> _About this task_
The task calls for every line of the data to be repeated exactly.
Top of Data excerpt
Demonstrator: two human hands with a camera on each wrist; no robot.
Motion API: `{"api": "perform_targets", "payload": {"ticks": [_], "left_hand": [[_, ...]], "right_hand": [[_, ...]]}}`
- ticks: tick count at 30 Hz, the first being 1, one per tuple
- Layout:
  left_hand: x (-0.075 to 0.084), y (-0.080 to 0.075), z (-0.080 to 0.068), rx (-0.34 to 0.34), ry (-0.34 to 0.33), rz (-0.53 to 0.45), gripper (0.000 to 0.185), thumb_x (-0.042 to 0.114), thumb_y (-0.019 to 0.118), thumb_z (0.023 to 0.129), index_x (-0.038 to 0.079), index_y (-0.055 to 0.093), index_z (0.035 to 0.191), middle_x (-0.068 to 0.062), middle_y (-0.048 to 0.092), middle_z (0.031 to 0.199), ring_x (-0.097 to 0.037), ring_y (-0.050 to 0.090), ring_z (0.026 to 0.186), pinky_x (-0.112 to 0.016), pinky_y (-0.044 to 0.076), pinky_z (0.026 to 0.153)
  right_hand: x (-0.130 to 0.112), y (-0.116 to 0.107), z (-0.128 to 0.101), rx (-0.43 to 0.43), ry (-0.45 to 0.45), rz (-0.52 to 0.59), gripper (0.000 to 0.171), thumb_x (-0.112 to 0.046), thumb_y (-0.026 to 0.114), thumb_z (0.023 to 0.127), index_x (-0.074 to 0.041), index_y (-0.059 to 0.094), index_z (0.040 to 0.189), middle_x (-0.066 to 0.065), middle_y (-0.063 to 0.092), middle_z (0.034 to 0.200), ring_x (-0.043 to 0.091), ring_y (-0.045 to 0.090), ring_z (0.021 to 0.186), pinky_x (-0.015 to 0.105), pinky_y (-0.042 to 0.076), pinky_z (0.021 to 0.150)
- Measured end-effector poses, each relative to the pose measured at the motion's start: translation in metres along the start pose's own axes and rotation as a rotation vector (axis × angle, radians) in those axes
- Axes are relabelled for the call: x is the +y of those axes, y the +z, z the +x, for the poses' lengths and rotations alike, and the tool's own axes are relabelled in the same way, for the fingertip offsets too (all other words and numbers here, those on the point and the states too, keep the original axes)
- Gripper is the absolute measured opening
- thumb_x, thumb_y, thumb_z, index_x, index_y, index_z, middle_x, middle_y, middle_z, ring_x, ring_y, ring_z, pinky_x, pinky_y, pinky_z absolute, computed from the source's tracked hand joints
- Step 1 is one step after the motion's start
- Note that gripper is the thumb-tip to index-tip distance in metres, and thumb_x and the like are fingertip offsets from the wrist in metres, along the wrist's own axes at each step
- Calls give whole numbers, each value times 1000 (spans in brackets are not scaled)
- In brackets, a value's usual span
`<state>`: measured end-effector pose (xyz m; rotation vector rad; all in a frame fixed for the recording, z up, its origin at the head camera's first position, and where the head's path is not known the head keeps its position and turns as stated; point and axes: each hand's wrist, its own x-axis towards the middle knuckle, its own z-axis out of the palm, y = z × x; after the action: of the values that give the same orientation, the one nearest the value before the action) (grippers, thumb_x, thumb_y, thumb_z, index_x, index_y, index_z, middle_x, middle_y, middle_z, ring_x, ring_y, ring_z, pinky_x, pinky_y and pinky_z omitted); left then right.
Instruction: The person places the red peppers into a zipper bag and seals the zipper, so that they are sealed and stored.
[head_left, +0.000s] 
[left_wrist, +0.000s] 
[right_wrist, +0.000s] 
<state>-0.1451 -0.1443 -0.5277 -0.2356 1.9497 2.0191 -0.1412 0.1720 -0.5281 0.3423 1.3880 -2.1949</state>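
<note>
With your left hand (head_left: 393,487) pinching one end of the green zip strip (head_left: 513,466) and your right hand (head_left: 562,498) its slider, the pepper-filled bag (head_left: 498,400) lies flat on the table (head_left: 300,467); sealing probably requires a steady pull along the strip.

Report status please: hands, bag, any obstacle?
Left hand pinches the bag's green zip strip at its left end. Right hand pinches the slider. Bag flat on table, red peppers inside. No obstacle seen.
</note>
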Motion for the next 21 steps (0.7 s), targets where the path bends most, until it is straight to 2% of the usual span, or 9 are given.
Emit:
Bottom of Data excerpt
> _Problem solution_
Demonstrator: two human hands with a camera on each wrist; no robot.
Motion API: `{"api": "perform_targets", "payload": {"ticks": [_], "left_hand": [[_, ...]], "right_hand": [[_, ...]]}}`
- ticks: tick count at 30 Hz, the first being 1, one per tuple
- Layout:
  left_hand: x (-0.075 to 0.084), y (-0.080 to 0.075), z (-0.080 to 0.068), rx (-0.34 to 0.34), ry (-0.34 to 0.33), rz (-0.53 to 0.45), gripper (0.000 to 0.185), thumb_x (-0.042 to 0.114), thumb_y (-0.019 to 0.118), thumb_z (0.023 to 0.129), index_x (-0.038 to 0.079), index_y (-0.055 to 0.093), index_z (0.035 to 0.191), middle_x (-0.068 to 0.062), middle_y (-0.048 to 0.092), middle_z (0.031 to 0.199), ring_x (-0.097 to 0.037), ring_y (-0.050 to 0.090), ring_z (0.026 to 0.186), pinky_x (-0.112 to 0.016), pinky_y (-0.044 to 0.076), pinky_z (0.026 to 0.153)
  right_hand: x (-0.130 to 0.112), y (-0.116 to 0.107), z (-0.128 to 0.101), rx (-0.43 to 0.43), ry (-0.45 to 0.45), rz (-0.52 to 0.59), gripper (0.000 to 0.171), thumb_x (-0.112 to 0.046), thumb_y (-0.026 to 0.114), thumb_z (0.023 to 0.127), index_x (-0.074 to 0.041), index_y (-0.059 to 0.094), index_z (0.040 to 0.189), middle_x (-0.066 to 0.065), middle_y (-0.063 to 0.092), middle_z (0.034 to 0.200), ring_x (-0.043 to 0.091), ring_y (-0.045 to 0.090), ring_z (0.021 to 0.186), pinky_x (-0.015 to 0.105), pinky_y (-0.042 to 0.076), pinky_z (0.021 to 0.150)
- Measured end-effector poses, each relative to the pose measured at the motion's start: translation in metres along the start pose's own axes and rotation as a rotation vector (axis × angle, radians) in those axes
- Axes are relabelled for the call: x is the +y of those axes, y the +z, z the +x, for the poses' lengths and rotations alike, and the tool's own axes are relabelled in the same way, for the fingertip offsets too (all other words and numbers here, those on the point and the states too, keep the original axes)
- Gripper is the absolute measured opening
- thumb_x, thumb_y, thumb_z, index_x, index_y, index_z, middle_x, middle_y, middle_z, ring_x, ring_y, ring_z, pinky_x, pinky_y, pinky_z absolute, computed from the source's tracked hand joints
- Step 1 is one step after the motion's start
- Note that gripper is the thumb-tip to index-tip distance in metres, and thumb_x and the like are fingertip offsets from the wrist in metres, along the wrist's own axes at each step
- Calls give whole numbers, each value times 1000 (spans in brackets are not scaled)
- In brackets, a value's usual span
`<state>`: measured end-effector pose (xyz m; rotation vector rad; all in a frame fixed for the recording, z up, its origin at the head camera's first position, and where the head's path is not known the head keeps its position and turns as stated; point and axes: each hand's wrist, its own x-axis towards the middle knuckle, its own z-axis out of the palm, y = z × x; after the action: of the values that give the same orientation, the one nearest the value before the action) (grippers, thumb_x, thumb_y, thumb_z, index_x, index_y, index_z, middle_x, middle_y, middle_z, ring_x, ring_y, ring_z, pinky_x, pinky_y and pinky_z omitted); left then right.
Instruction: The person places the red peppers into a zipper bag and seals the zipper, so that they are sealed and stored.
[head_left, +0.000s] 
[left_wrist, +0.000s] 
[right_wrist, +0.000s] 
<state>-0.1451 -0.1443 -0.5277 -0.2356 1.9497 2.0191 -0.1412 0.1720 -0.5281 0.3423 1.3880 -2.1949</state>
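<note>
With your left hand (head_left: 393,487) pinching one end of the green zip strip (head_left: 513,466) and your right hand (head_left: 562,498) its slider, the pepper-filled bag (head_left: 498,400) lies flat on the table (head_left: 300,467); sealing probably requires a steady pull along the strip.

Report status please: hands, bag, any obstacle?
Left hand pinches the bag's green zip strip at its left end. Right hand pinches the slider. Bag flat on table, red peppers inside. No obstacle seen.
</note>
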Motion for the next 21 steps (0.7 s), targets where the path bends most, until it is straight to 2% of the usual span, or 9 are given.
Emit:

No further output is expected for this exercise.